Retardmaxxing Is the Cheat Code. I've Been Doing It for Years.
- Rich Washburn

- 5 hours ago
- 4 min read


Someone sent me a video this week and I haven't been able to stop thinking about it (or laughing).
Watch it first. I'll wait:
The premise: retardmaxxing. The act of not caring, not overthinking, and simply doing.
The guy explains it with a bell curve. Far left: the actual idiot — blissfully happy, lives entirely in the moment.
Far right: the overthinker — drowning in analysis, philosophizing himself into paralysis, technically brilliant, practically useless.
At the peak: the person smart enough to understand the philosophy, but who has consciously chosen to operate like the guy on the left.
The video is absolutely unhinged. It is also completely correct.
And I say that as someone who is genuinely on the spectrum, with actual cognitive differences that the world spent years telling me were problems. They weren't problems. They were the whole point.
Pascal said it. Nietzsche said it. A chaotic guy on YouTube with 200,000 Instagram followers just said it louder and funnier than either of them.
Pascal: 'A human's inability to act simply is the cause of their misery.' Nietzsche: 'Excessive reflection weakens action.' The video: 'Smart people create imaginary problems and stupid people trip into results because they can't even think of any obstacles in their way.' Same thesis. Different fonts.
The people stuck in the middle of that bell curve — consuming every framework, building the perfect morning routine, researching the perfect business model, never shipping a single thing — those people aren't failing because they're stupid. They're failing because they're too careful. They have so much respect for the complexity of the problem that they've paralyzed themselves with it. And the people actually moving? The builders putting things out before they're fully baked, iterating in public, shipping ugly first versions and refining from there? They retardmaxxed their way to results.
Here's what it looks like at the operator level — not the meme version, the real one.
I don't have a structured morning routine. I wake up, I have ARIA, and I ask: what needs to get done today? Then I do it. Three articles published today before most people finished their first meeting. A LinkedIn post live before lunch.
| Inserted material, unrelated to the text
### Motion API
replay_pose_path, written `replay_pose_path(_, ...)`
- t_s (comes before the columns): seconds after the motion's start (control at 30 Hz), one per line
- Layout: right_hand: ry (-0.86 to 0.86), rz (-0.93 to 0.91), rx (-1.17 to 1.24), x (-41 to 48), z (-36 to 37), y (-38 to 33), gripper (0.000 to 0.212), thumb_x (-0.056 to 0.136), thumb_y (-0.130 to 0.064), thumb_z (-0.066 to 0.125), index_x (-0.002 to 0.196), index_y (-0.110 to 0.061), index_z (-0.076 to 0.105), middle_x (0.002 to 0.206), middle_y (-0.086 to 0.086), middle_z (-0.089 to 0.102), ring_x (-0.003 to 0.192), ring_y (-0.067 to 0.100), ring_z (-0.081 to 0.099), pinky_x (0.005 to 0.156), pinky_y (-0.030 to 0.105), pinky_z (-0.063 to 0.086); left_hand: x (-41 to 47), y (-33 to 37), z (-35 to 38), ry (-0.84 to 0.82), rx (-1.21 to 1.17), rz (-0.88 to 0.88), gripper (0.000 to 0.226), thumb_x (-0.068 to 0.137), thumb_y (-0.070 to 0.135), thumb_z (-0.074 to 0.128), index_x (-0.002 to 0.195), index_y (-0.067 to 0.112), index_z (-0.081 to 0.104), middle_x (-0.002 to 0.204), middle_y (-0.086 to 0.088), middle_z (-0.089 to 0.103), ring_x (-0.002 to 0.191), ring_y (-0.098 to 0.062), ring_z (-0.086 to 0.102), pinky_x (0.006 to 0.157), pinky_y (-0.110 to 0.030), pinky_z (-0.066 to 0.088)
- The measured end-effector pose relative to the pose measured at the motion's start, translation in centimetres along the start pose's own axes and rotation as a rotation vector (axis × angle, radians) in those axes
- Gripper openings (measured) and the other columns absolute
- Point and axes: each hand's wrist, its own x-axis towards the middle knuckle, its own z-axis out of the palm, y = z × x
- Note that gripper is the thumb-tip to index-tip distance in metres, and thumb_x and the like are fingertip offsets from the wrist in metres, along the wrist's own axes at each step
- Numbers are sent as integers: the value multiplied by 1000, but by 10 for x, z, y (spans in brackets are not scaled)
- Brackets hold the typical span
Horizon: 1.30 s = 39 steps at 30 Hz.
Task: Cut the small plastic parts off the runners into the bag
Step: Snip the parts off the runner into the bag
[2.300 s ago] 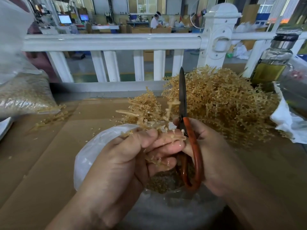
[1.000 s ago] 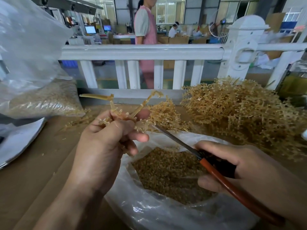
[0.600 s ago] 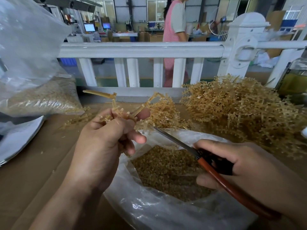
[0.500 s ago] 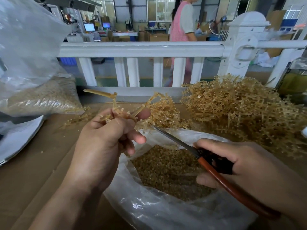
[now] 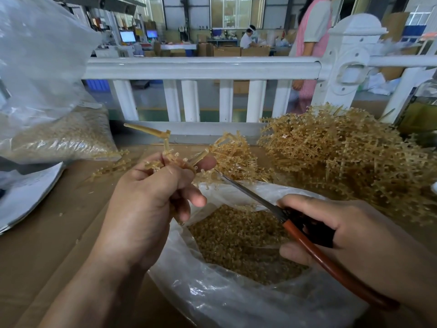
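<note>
My left hand (image 5: 146,204) pinches a tan plastic runner (image 5: 165,147) with small parts on its branches, holding it above the far left rim of the clear plastic bag (image 5: 212,292). My right hand (image 5: 350,240) grips red-handled scissors (image 5: 305,235). Their blades point up and left, and the tip reaches the runner just under my left fingertips. Loose cut parts (image 5: 238,242) fill the bottom of the bag.
A big heap of uncut runners (image 5: 350,157) lies at the right on the cardboard-covered table (image 5: 47,245). Another filled clear bag (image 5: 54,136) stands at the left, with a white railing (image 5: 201,67) behind. A person in a pink apron stands beyond the railing.
Since 2.3 s ago the scissors swung from upright to pointing left at the runner, and my left hand moved the runner left. In the last second both hands hardly moved.
</note>
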Motion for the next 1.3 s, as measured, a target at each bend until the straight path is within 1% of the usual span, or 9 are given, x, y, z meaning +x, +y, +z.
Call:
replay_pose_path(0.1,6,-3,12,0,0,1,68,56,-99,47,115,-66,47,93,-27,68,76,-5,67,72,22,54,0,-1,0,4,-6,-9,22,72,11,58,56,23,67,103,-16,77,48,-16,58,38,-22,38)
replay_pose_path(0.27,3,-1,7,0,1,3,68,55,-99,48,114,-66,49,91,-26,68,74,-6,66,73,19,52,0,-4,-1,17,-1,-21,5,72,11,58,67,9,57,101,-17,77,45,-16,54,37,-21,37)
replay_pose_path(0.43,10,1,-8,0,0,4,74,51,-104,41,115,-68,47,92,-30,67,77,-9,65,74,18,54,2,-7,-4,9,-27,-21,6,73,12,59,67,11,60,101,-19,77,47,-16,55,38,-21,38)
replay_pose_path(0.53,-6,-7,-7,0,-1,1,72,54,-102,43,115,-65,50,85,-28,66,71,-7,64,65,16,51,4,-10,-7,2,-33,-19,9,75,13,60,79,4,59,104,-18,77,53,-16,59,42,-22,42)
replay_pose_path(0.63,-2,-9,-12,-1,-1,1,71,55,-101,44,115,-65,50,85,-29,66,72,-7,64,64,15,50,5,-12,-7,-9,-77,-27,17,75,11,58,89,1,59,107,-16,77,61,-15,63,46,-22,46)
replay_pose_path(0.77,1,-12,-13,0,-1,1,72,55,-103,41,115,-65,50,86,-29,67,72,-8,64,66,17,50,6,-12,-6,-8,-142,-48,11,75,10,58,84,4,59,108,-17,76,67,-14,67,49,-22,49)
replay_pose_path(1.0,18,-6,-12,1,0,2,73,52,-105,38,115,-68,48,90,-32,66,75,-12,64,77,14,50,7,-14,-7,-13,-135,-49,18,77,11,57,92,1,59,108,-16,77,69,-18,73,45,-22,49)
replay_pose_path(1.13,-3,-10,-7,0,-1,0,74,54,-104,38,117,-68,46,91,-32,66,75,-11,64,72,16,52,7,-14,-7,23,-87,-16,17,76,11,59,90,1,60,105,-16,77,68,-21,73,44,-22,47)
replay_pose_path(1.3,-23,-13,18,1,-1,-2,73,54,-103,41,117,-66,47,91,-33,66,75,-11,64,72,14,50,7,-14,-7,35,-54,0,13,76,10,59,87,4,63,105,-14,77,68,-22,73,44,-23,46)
Cover images generated, audio narrated, blog posted — all sequenced in real time, in conversation, between other things. No project manager. No creative agency. No committee sign-off. No 'let's circle back on the messaging strategy.' Just intent, a capable system, and a bias toward output.
That's the advanced player version of what he's describing in the video. Not recklessness. A trained, deliberate decision to stop over-engineering the decision to act and just act. To stop dithering. To stop gilding the lily until the moment has passed.
The AI layer makes this more powerful than it's ever been. Now when you decide to just go — the execution overhead is nearly zero. The only real bottleneck left is your willingness to start.
Alex Karp touched on something adjacent to this, and I wrote about it in The Eloi and the Morlocks. Karp — CEO of Palantir, whose software runs planetary-scale decision systems — went on record telling people to skip elite universities. His reasoning: unless you're neurodivergent, the only remaining durable path is skilled trades. The overthinker with the credentials is increasingly the most exposed person in the room. That's the bell curve made structural. The people in the middle — competent, credentialed, process-following — those are the Eloi. Comfortable, passive, waiting to be optimized away. The people on the edges — physical makers, cognitively different, AI-native operators — those are the people who actually run things. Karp is not being provocative. He's being precise. And the guy in the video illustrated the same point with a Homer Simpson reference and a misspelled slide.
I've been watching Oracle, Meta, and every other major enterprise make the exact same calculation this week. They're not cutting people because the business is struggling. They're cutting the overthinkers. The people whose entire value proposition was 'I will carefully process information and produce a well-considered output.' AI does that now. Faster, cheaper, without the 9am status meeting.
What it can't replicate — what it won't replicate for a long time — is the one thing the retardmaxxer has in abundance: the willingness to just go.
The bias toward action isn't a personality flaw. It's the scarcest resource in a world where execution is nearly free. Everyone has access to the tools now. Not everyone will use them. The ones who do — without waiting for permission, perfect conditions, or a fully validated strategy — are the ones pulling so far ahead in the next 24 months that the gap will look inexplicable from the sidelines. It won't be inexplicable. It will just be retardmaxxing. With better infrastructure.
So here's my version of the bell curve pitch, for the operators reading this: Stop researching the workflow. Build it. Stop optimizing the prompt. Use it. Stop planning the content calendar. Post today. Stop waiting until the business model is airtight. Ship the first version.
Worst case? You go back to where you started with more data than you had before. That's the whole game. As he puts it in the video: 'The only real defeat in life is death. Every other loss, rejection, or failure is a psychological matter.' He's not wrong.
Go full Homer Simpson. Except with an agent stack. That's the cheat code.